Milankovitch cycles. Source: UCAR

A Milankovitch cycle is a cyclical movement related to the Earth’s orbit around the Sun. There are three of them: eccentricity, axial tilt, and precession. According to the Milankovitch Theory, these three cycles combine to affect the amount of solar heat that’s incident on the Earth’s surface and subsequently influence climatic patterns.

Eccentricity

The path of the Earth’s orbit around the sun is not a perfect circle, but an ellipse. This elliptical shape changes from less elliptical (nearly a perfect circle) to more elliptical and back, and is due to the gravitational fields of neighboring planets (particularly the large ones – Jupiter and Saturn). The measure of the shape’s deviation from being a circle is called its eccentricity.

That is, the larger the eccentricity, the greater is its deviation from a circle. Thus, in terms of eccentricity, the Earth’s orbit undergoes a cyclical change from less eccentric to more eccentric and back.

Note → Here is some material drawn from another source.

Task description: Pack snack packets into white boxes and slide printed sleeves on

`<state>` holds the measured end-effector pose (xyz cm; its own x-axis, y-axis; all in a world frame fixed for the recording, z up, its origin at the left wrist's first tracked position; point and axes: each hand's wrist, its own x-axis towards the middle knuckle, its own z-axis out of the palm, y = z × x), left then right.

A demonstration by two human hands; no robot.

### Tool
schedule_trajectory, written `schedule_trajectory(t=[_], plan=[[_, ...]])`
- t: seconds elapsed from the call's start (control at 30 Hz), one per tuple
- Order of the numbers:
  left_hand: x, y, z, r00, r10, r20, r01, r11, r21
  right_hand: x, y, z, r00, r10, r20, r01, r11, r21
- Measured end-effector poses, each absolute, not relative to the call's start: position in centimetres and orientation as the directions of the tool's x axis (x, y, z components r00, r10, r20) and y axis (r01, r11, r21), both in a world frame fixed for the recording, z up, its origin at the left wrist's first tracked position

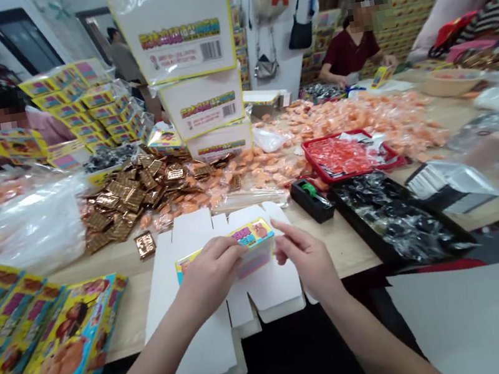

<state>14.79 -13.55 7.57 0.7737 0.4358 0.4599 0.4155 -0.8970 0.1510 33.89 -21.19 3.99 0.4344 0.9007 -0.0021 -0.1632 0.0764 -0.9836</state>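
Observation:
A small printed carton [257, 236], yellow, pink and blue, is held over a stack of flat white cardboard blanks [211, 338]. My left hand [217, 268] is closed over its left part from above, hiding much of its top. At the carton's right end is my right hand [305, 254], its fingers curled and its thumb by the corner. Whether anything small is between those fingers I cannot make out. Just beyond the right hand stands a black tape dispenser [312, 200] with a green core.
Finished-looking printed cartons [74, 335] lie at the left. Brown foil packets [131, 190] and orange wrapped pieces [352, 117] cover the table behind. A red tray [344, 156] and a black tray [396, 214] sit right. White boxes [203, 106] are stacked ahead; several people are around.

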Motion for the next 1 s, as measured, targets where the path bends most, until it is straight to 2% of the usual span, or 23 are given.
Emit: schedule_trajectory(t=[0.13, 0.27, 0.37, 0.47, 0.63, 0.8, 1.0], plan=[[14.1, -13.9, 7.6, 0.784, 0.444, 0.433, 0.396, -0.896, 0.201, 30.7, -20.0, 4.3, 0.436, 0.899, -0.027, -0.186, 0.061, -0.981], [14.0, -14.3, 7.6, 0.791, 0.470, 0.393, 0.411, -0.883, 0.228, 29.9, -19.8, 3.5, 0.505, 0.863, 0.005, -0.058, 0.040, -0.997], [14.1, -14.4, 7.6, 0.814, 0.458, 0.357, 0.416, -0.889, 0.192, 29.7, -19.7, 3.3, 0.533, 0.846, 0.018, -0.001, 0.022, -1.000], [14.5, -14.1, 7.4, 0.806, 0.468, 0.362, 0.439, -0.883, 0.165, 29.4, -19.7, 3.3, 0.533, 0.846, 0.012, -0.045, 0.043, -0.998], [14.8, -13.5, 7.3, 0.718, 0.578, 0.388, 0.519, -0.816, 0.256, 29.8, -20.3, 2.7, 0.453, 0.892, 0.008, -0.103, 0.061, -0.993], [14.8, -13.5, 7.7, 0.793, 0.489, 0.364, 0.459, -0.872, 0.172, 30.5, -20.3, 1.9, 0.418, 0.908, 0.024, -0.099, 0.071, -0.993], [17.4, -13.3, 8.2, 0.709, 0.629, 0.318, 0.618, -0.772, 0.150, 29.9, -20.2, 1.9, 0.411, 0.909, 0.064, 0.032, 0.056, -0.998]])
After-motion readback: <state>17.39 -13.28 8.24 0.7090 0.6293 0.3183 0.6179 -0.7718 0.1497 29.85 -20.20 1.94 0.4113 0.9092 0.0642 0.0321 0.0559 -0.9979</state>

One complete cycle for this kind of variation lasts for about 100,000 years.

Axial Tilt

We know the earth is spinning around its own axis, which is the reason why we have night and day. However, this axis is not upright. Rather, it tilts at angles between 22.1-degrees and 24.5 degrees and back. These angles are measured between the angle of the axis to an imaginary line normal (perpendicular) to the Earth’s plane of orbit. A complete cycle for the axial tilt lasts for about 41,000 years.

Greater tilts mean that the hemispheres closer to the Sun, i.e., during summer, will experience a larger amount of heat than when the tilt is less. In other words, regions in the extreme upper and lower hemispheres will experience the hottest summers and the coldest winters during a maximum tilt.

Precession

Aside from the tilt, the axis also wobbles like a top. A complete wobble cycle is more or less 26,000 years. This motion is caused by tidal forces from the Sun and Moon.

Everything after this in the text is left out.